As a user, I can quickly propogate one package change from one Pulp to another Pulp
With nodes having been deprecated, it is necessary to improve performance of syncs from one Pulp to another Pulp. Each repository sync requires the downstream Pulp to parse metadata. This step can take minutes - depending on repository size. When hundreds of repositories with same content need to be synced from one Pulp to another Pulp, the process can take many hours - even though all the data is already present in the downstream Pulp after the first repository finished syncing.
Updated by mhrivnak almost 6 years ago
Pulp 3 opens up a lot of possibilities to leverage the REST API for pulp-pulp sync.

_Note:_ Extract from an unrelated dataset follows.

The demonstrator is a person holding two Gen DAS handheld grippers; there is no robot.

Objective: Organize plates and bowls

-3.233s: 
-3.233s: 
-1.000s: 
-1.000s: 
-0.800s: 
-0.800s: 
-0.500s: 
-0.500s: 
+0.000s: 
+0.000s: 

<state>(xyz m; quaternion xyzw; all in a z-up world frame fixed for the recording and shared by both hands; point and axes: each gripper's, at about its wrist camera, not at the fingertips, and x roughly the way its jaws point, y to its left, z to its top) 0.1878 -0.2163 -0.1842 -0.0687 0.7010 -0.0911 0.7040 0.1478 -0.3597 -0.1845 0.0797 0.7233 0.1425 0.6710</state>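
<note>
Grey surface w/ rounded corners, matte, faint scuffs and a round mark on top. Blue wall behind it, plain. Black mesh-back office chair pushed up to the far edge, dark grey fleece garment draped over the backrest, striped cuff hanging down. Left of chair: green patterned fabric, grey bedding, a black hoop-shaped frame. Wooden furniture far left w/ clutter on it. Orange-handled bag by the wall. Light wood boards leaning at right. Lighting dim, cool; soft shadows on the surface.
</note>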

Broadly, one Pulp can interrogate another, and get full representations of each unit in each repo. And it can easily retrieve the files as well.
Versioned repos could make this efficient. Child Pulp could watch the version of a repo on Parent Pulp, and when the version increases, request only the changes for the missing versions.
For ideas around implementing something like this, a "Pulp Importer" seems like a natural place to start.
Dennis, what do you think about moving this to the "Pulp" project instead of it being RPM-specific? If you were hoping to make some improvement on the 2 line, then we would probably be better off keeping it here. Although that could be difficult to achieve in a low-risk way.
Updated by bmbouter almost 6 years ago
Sync performance is a very important goal for Pulp, but there are many ways to accomplish that goal. I want to make a case that we should optimize the normal sync codepaths and not create separate codepaths that optimize Pulp to Pulp sync. We had the nodes feature and it was effectively this, an optimized Pulp to Pulp sync. We got rid of it for all of these reasons: http://pulpproject.org/2016/12/07/deprecating-nodes/
So if we don't make an optimized Pulp-to-Pulp sync, how can we accomplish this? I'll suggest a two-pronged approach:
First, we should file and fix stories and bugs for specific improvements with the normal sync workflow. For instance Issue 1013 These types of improvements will help us reach this goal without the downsides we experiences with nodes.
Second, performance measurement. We don't track how our code performance is doing over time. We also don't track which portions of the sync workflow would benefit the most from improvement. As we investigate where we are spending the most time we can inform specific fixes to be handled by the first approach above.